== What is needed ==
Copy each line of the data exactly. Leave nothing out.

== Information provided ==
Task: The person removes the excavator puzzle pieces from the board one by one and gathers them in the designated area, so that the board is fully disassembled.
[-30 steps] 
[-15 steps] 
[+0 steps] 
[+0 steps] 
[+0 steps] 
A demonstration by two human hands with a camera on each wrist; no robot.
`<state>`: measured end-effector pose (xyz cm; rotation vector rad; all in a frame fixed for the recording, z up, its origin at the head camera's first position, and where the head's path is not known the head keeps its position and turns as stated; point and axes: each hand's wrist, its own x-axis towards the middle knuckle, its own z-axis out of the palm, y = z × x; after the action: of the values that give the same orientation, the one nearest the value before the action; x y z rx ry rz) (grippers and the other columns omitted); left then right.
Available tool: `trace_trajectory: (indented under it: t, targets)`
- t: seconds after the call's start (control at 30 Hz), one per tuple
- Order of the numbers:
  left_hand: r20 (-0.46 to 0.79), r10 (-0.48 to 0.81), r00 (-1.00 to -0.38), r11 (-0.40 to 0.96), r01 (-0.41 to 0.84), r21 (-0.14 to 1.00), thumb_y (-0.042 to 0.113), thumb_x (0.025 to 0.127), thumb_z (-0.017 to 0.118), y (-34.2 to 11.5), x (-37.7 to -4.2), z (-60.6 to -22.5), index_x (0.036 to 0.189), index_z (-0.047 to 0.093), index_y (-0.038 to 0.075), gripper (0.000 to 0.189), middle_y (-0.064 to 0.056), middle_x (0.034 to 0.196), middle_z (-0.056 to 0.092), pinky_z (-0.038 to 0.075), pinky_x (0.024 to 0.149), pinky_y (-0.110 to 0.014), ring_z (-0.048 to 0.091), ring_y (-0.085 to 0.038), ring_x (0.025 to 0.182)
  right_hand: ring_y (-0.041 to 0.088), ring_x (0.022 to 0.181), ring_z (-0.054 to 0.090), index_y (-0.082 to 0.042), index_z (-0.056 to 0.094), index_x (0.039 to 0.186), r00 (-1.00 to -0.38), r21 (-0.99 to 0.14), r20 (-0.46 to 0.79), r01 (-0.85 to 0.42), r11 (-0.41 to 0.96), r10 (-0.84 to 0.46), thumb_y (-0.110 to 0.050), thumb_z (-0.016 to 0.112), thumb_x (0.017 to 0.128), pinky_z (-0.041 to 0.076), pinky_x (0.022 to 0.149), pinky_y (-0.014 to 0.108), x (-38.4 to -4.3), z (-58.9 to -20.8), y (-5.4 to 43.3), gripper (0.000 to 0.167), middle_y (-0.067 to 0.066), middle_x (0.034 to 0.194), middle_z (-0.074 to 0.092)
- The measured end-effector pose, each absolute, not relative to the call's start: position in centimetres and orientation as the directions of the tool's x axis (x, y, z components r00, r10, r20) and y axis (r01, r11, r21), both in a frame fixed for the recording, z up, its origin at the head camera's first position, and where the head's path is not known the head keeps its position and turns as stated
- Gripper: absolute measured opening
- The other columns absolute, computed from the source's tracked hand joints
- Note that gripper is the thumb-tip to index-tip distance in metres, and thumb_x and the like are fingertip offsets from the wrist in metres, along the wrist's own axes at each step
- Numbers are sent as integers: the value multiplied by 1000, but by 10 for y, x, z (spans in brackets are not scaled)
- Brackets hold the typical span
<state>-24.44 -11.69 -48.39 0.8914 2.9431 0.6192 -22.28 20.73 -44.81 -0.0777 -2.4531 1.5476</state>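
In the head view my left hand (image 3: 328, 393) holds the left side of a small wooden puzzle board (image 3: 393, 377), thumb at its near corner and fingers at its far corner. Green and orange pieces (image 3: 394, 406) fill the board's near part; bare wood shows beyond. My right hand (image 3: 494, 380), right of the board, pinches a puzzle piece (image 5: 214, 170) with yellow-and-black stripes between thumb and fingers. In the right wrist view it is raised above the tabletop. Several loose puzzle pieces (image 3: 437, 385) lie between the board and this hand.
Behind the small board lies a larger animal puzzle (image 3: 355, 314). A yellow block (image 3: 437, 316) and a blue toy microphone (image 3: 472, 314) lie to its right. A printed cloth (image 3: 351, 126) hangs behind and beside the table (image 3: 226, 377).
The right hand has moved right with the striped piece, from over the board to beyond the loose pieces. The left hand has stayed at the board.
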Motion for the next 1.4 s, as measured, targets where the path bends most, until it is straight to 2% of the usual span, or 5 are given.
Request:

== Result of the task ==
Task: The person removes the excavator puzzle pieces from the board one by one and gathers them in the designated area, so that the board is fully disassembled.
[-30 steps] 
[-15 steps] 
[+0 steps] 
[+0 steps] 
[+0 steps] 
A demonstration by two human hands with a camera on each wrist; no robot.
`<state>`: measured end-effector pose (xyz cm; rotation vector rad; all in a frame fixed for the recording, z up, its origin at the head camera's first position, and where the head's path is not known the head keeps its position and turns as stated; point and axes: each hand's wrist, its own x-axis towards the middle knuckle, its own z-axis out of the palm, y = z × x; after the action: of the values that give the same orientation, the one nearest the value before the action; x y z rx ry rz) (grippers and the other columns omitted); left then right.
Available tool: `trace_trajectory: (indented under it: t, targets)`
- t: seconds after the call's start (control at 30 Hz), one per tuple
- Order of the numbers:
  left_hand: r20 (-0.46 to 0.79), r10 (-0.48 to 0.81), r00 (-1.00 to -0.38), r11 (-0.40 to 0.96), r01 (-0.41 to 0.84), r21 (-0.14 to 1.00), thumb_y (-0.042 to 0.113), thumb_x (0.025 to 0.127), thumb_z (-0.017 to 0.118), y (-34.2 to 11.5), x (-37.7 to -4.2), z (-60.6 to -22.5), index_x (0.036 to 0.189), index_z (-0.047 to 0.093), index_y (-0.038 to 0.075), gripper (0.000 to 0.189), middle_y (-0.064 to 0.056), middle_x (0.034 to 0.196), middle_z (-0.056 to 0.092), pinky_z (-0.038 to 0.075), pinky_x (0.024 to 0.149), pinky_y (-0.110 to 0.014), ring_z (-0.048 to 0.091), ring_y (-0.085 to 0.038), ring_x (0.025 to 0.182)
  right_hand: ring_y (-0.041 to 0.088), ring_x (0.022 to 0.181), ring_z (-0.054 to 0.090), index_y (-0.082 to 0.042), index_z (-0.056 to 0.094), index_x (0.039 to 0.186), r00 (-1.00 to -0.38), r21 (-0.99 to 0.14), r20 (-0.46 to 0.79), r01 (-0.85 to 0.42), r11 (-0.41 to 0.96), r10 (-0.84 to 0.46), thumb_y (-0.110 to 0.050), thumb_z (-0.016 to 0.112), thumb_x (0.017 to 0.128), pinky_z (-0.041 to 0.076), pinky_x (0.022 to 0.149), pinky_y (-0.014 to 0.108), x (-38.4 to -4.3), z (-58.9 to -20.8), y (-5.4 to 43.3), gripper (0.000 to 0.167), middle_y (-0.067 to 0.066), middle_x (0.034 to 0.194), middle_z (-0.074 to 0.092)
- The measured end-effector pose, each absolute, not relative to the call's start: position in centimetres and orientation as the directions of the tool's x axis (x, y, z components r00, r10, r20) and y axis (r01, r11, r21), both in a frame fixed for the recording, z up, its origin at the head camera's first position, and where the head's path is not known the head keeps its position and turns as stated
- Gripper: absolute measured opening
- The other columns absolute, computed from the source's tracked hand joints
- Note that gripper is the thumb-tip to index-tip distance in metres, and thumb_x and the like are fingertip offsets from the wrist in metres, along the wrist's own axes at each step
- Numbers are sent as integers: the value multiplied by 1000, but by 10 for y, x, z (spans in brackets are not scaled)
- Brackets hold the typical span
<state>-24.44 -11.69 -48.39 0.8914 2.9431 0.6192 -22.28 20.73 -44.81 -0.0777 -2.4531 1.5476</state>
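In the head view my left hand (image 3: 328, 393) holds the left side of a small wooden puzzle board (image 3: 393, 377), thumb at its near corner and fingers at its far corner. Green and orange pieces (image 3: 394, 406) fill the board's near part; bare wood shows beyond. My right hand (image 3: 494, 380), right of the board, pinches a puzzle piece (image 5: 214, 170) with yellow-and-black stripes between thumb and fingers. In the right wrist view it is raised above the tabletop. Several loose puzzle pieces (image 3: 437, 385) lie between the board and this hand.
Behind the small board lies a larger animal puzzle (image 3: 355, 314). A yellow block (image 3: 437, 316) and a blue toy microphone (image 3: 472, 314) lie to its right. A printed cloth (image 3: 351, 126) hangs behind and beside the table (image 3: 226, 377).
The right hand has moved right with the striped piece, from over the board to beyond the loose pieces. The left hand has stayed at the board.
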Motion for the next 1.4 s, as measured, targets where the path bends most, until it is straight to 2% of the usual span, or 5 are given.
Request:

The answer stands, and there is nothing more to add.